Figure 5. Images of transverse sections of the sciatic nerve distal to the injury.
Tissue samples were stained with toluidine blue. Images were taken on a light microscope at 400x magnification. The images are: Panel A = Control; Panel B = Negative control; Panel C = Eugenol at 50 mg/kg; and Panel D = Eugenol at 100 mg/kg.
Figure 5. Images of transverse sections of the sciatic nerve distal to the injury.
Tissue samples were stained with toluidine blue. Images were taken on a light microscope at 400x magnification. The images are: Panel A = Control; Panel B = Negative control; Panel C = Eugenol at 50 mg/kg; and Panel D = Eugenol at 100 mg/kg.
Discussion
Peripheral nerve damages with extensive pathological alterations in neurons and cells can lead to disability in a person (12). Sciatic nerve crush is usually used as an injury model for laboratory studies on animals (13). Based on this experimental model, a relatively mild damage is done to the nerve under study. In this context, a valid and quantitative method of data analysis to assess the nerve and motor functions post-injury and nerve repair process is sciatic functional index (SFI) (14, 15). Based on the data obtained in the current study, administration of Eugenol into the rats caused gradual improvement in the sciatic nerve function and structural integrity.
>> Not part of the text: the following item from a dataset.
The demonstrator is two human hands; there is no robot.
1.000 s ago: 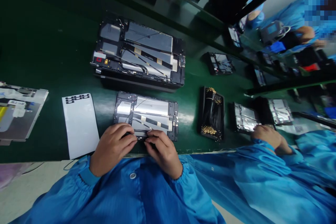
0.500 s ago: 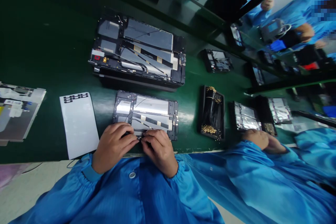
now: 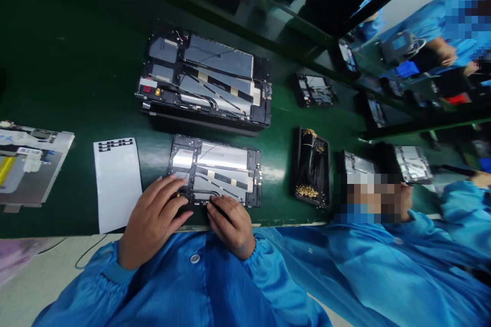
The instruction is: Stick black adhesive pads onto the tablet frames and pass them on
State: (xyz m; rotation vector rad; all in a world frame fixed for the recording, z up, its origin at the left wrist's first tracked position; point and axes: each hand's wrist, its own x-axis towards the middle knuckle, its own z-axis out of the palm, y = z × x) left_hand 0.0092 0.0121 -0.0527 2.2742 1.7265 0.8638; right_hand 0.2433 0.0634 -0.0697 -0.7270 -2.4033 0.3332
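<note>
A tablet's opened rear housing (image 3: 215, 171) lies flat on the green bench in front of me, with silver plates, yellow-taped strips and thin black cables inside. My left hand (image 3: 153, 214) rests with spread fingers on its lower left corner, near a small gold part. My right hand (image 3: 230, 225) is curled at the lower edge, and a thin black cable or tool (image 3: 219, 209) runs under its fingers. Which of the two it is, I cannot tell. A similar housing (image 3: 203, 79) lies on a stack just beyond.
A white sheet with black labels (image 3: 117, 184) lies to the left, beside a silver printed sheet (image 3: 30, 158). To the right stand a black tray with gold parts (image 3: 310, 168) and more housings (image 3: 358, 166). A co-worker's blue sleeve (image 3: 364, 250) reaches in at right.
My hands have moved apart: the left shifted left and down along the housing, and the right dropped slightly. The co-worker's hand moved in front of the housing at right.
</note>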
Nuclear factor kappa B (NF-κB) is an important transcription protein in all bodily tissues, and is involved in regulating cellular growth, proliferation and survival (16). In response to cellular damages, the NF-κB pathway is activated and releases its transcription protein, known as NF-κB (17). Studies have shown that inhibiting NF-κB leads to a reduction in the level cellular damages post injuries (18, 19). Eugenol is a flavonoid compound with antioxidant, anti-inflammatory and neuroprotective properties. Several earlier research articles have shown that Eugenol improves some disease conditions by regulating the NF-κB pathway (20-22). In the present study, it was observed that Eugenol resulted in healing of the damaged sciatic nerves in experimental rats. Therefore, it can be assumed that Eugenol prevents or minimizes cell death, and promotes cell proliferation likely by inhibiting the NF-κB pathway. On this basis, our findings suggest that treatment with Eugenol promotes the recovery of neural sensory and motor fibers in the injured sciatic nerve of experimental rats.
Increased inflammatory factors and oxidative stress are the primary causes of pathology in various diseases. Following peripheral nerve injuries, the levels of local interleukins 1 and 6, (IL-1 & IL-6), and tumor necrosis factor alpha (TNFα) normally increase. The long-term presence of inflammatory factors inhibits the recovery of Schwann cells, which are responsible for the repair of injured axons and neural fibers. Therefore, the inhibition of pro-inflammatory factors is essential for the injured nerve fibers to regenerate. In previous studies, the antioxidant and anti-inflammatory effects of Eugenol have been established (23, 24). These studies have shown that administering Eugenol to rats decreases inflammatory markers while improving the antioxidant enzymes in the injured tissues.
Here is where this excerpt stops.